Being aggrieved by this order of Ld. CIT(A) assessee came in second appeal before us.
Shri A.K.Tibrewal, Ld. Authorized Representative appearing on behalf of assessee and Shri Kalyan Nath, Ld. Departmental Representative appearing on behalf of Revenue.
Nasir Ahmed v. ITO Wd-33(3) Kol. Page 3 5. Before us Ld. AR submitted paper book which is running pages from 1 to 1 to 75 and index of various judgments containing pages 1 to 35 respectively. At the time of hearing our attention was drawn on pages 1 to 4 of the PB, where the detail for the payment of labour charges was recorded and claim that in none of the case excess payment was exceeding of ₹20,000/-. Ld. AR further drew our attention at pages 6 to 41 where the vouchers in respect of labour placed. On the basis of those vouchers it was further submitted that where the payments exceeds more than ₹20,000/- it was paid to the labour Sardars who in turn make the payment to several labourers. All the payments made to the labourers are genuine and without violating the provisions of section 40A(3) of the Act. The ld. AR left the issue before the Bench to decide according to merit.

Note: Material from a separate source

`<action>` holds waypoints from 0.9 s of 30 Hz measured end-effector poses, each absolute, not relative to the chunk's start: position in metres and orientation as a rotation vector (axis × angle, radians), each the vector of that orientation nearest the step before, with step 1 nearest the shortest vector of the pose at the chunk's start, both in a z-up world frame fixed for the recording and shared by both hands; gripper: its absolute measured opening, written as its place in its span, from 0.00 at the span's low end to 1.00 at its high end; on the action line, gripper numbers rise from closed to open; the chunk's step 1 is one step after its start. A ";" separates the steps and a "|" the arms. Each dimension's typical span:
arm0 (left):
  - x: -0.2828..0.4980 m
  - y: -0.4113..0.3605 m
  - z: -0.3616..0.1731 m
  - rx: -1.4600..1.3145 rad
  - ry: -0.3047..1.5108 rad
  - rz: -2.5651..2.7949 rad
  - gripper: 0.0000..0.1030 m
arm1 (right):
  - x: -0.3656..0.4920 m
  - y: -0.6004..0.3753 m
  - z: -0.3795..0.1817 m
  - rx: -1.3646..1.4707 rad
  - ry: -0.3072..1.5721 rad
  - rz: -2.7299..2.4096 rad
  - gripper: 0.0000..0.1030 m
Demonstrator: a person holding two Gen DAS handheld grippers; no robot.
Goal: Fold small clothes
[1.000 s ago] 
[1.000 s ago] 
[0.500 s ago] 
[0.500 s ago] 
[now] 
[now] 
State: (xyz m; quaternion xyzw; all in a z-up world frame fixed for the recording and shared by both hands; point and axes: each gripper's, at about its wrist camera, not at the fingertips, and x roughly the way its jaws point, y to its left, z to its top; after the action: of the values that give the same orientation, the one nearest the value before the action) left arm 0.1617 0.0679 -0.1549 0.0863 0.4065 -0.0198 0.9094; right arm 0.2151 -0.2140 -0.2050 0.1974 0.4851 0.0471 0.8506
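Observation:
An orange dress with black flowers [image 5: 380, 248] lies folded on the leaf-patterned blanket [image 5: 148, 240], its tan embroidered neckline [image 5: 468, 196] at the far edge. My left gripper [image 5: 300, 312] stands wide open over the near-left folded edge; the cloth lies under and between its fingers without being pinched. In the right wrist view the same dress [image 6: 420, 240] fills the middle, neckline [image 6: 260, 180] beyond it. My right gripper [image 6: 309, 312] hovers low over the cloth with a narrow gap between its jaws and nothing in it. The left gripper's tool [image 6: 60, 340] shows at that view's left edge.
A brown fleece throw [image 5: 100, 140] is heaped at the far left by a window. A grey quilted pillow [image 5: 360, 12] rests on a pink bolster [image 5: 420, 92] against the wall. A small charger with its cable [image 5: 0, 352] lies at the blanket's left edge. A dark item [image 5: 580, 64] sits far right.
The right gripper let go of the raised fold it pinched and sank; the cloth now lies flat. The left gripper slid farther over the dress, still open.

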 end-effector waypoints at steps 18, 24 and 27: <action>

On the other hand, Ld. DR submitted that in most of the cases, payment is exceeding ₹20,000/- and there is clear-cut violation of provision of Sec.40A(3) of the Act. He further stated that as per provision of Sec.40A(3) of the Act, the payment should not be made and the section does not talk about genuine or non-genuine expenses. At the time of assessment no such details were submitted by assessee and he vehemently relied on the orders of Authorities Below.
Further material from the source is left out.